Revival - Pandita Ramabai

I want to write about some of the revivals which the church witnessed. I won’t be writing in detail but will be giving a brief note.

Let me start from India and Pandita Ramabai.

In schools, it is taught about the Indian social reformer, Pandita Ramabai. She was a poet, a scholar, and a champion of improvement in the plight of Indian women. As a social reformer, she championed the cause of emancipation of Indian women.Her father was Anant Shastri Dongre, a scholar of Sanskrit, and her mother was Lakshmibai. They were a Chitpawan Brahmin couple. Her father taught her Puranic Sanskrit and she made quite a name for herself as a scholar in Puranic circles, earning the name Pandita.

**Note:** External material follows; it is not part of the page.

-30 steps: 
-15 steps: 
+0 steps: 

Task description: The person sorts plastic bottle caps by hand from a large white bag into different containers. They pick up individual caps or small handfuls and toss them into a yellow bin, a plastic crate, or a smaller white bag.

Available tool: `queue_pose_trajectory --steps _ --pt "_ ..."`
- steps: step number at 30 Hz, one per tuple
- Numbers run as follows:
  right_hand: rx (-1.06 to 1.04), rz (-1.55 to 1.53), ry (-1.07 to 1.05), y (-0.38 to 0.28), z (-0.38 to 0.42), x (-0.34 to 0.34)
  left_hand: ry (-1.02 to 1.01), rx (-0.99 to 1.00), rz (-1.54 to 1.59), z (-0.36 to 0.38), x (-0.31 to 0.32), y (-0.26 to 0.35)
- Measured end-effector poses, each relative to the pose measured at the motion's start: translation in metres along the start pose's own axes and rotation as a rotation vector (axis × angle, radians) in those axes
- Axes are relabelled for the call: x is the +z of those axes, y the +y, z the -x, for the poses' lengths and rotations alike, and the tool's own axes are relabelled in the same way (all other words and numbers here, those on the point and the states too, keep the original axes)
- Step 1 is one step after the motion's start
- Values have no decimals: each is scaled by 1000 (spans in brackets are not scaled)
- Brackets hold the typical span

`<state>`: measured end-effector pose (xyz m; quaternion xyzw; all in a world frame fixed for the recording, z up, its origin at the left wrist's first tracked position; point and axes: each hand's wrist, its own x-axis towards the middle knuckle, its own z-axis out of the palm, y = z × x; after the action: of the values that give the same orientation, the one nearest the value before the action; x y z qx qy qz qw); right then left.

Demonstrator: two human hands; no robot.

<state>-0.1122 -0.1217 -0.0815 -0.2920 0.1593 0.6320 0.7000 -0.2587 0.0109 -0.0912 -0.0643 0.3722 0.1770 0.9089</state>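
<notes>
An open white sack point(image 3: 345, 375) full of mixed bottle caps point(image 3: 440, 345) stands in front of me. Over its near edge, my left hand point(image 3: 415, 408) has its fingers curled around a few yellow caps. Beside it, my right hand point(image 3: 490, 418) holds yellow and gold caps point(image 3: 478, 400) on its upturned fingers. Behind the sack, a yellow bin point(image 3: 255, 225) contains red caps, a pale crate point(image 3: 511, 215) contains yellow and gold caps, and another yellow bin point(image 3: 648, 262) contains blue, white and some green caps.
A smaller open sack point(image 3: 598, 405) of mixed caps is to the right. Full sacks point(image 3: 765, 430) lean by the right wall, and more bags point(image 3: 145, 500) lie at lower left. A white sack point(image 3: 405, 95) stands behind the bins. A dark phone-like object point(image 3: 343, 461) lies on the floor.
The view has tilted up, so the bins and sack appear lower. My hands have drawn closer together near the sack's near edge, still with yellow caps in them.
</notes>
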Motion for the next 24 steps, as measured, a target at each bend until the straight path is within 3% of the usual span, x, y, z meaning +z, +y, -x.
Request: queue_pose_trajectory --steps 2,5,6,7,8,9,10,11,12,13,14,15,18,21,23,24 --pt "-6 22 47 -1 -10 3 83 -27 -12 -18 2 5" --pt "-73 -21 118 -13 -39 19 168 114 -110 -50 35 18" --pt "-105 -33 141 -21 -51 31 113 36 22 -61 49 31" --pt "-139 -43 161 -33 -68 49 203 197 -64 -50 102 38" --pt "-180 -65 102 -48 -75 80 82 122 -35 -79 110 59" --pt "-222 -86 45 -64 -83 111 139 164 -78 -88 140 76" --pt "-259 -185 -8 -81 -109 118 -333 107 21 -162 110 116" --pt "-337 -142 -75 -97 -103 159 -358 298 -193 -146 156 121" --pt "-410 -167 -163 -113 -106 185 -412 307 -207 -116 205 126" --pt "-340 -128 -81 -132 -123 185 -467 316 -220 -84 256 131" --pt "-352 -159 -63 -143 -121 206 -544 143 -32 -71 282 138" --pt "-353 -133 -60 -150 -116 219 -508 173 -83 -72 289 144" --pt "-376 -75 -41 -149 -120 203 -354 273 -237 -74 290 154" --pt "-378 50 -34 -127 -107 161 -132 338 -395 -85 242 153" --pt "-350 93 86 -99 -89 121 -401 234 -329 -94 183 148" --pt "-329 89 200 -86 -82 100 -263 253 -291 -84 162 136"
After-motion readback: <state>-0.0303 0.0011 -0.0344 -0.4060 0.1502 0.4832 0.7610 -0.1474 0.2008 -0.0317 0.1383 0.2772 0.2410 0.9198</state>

Although she was a Brahmin, she married, on 13th November 1880, Babu Bipin Behari Madhavi, a Bengali lawyer at Bankipore (Patna, Bihar), who was not a Brahmin, and this created a stir in the orthodox circles of Hindu society.

After her husband’s death she found herself unable to play the role traditionally reserved for upper-caste Hindu widows, and converted to Christianity, an action which created a scandal even in liberal Calcutta society.

It is noted by some historians that this prayer warrior initiated one of the earliest revivals that swept across India. She was a nominal Christian till 1891 when she was fully converted. She led an institution to help widows and orphans, among which many were victims of famine. By 1901 she had around 2,000 girls in her institution. She called it Mukti Mission near Pune, Bombay.

She spent long days in fasting and prayer. Between December-February 1901, 1,200 girls in her institution were baptized. God began a revival there. It was in 1904 that she heard that there was a revival in Wales, and her hunger to see the same in India deepened. Prayer circles were organized. It grew from 70 prayer circles to 550. She later challenged them to work for the Lord. At first 30 young women volunteered. They were empowered with great power. One of the thirty volunteers was so deeply consumed in the spiritual fire that the other girls threw water on her thinking that the fire was real! Ramabai’s teachings had so much power that women - both young and old - began to weep, confess their sins, and pray for more power from above. Two girls, it is said, were so gripped with hunger that they prayed and prayed still their face literally shone with a heavenly light. Many missionaries from other parts of India came in to spend time there. Many testified to receive the “baptism of fire” thus spreading it to many parts of India.

My prayer is that may God raise may people like her and may we all see a mighty revival.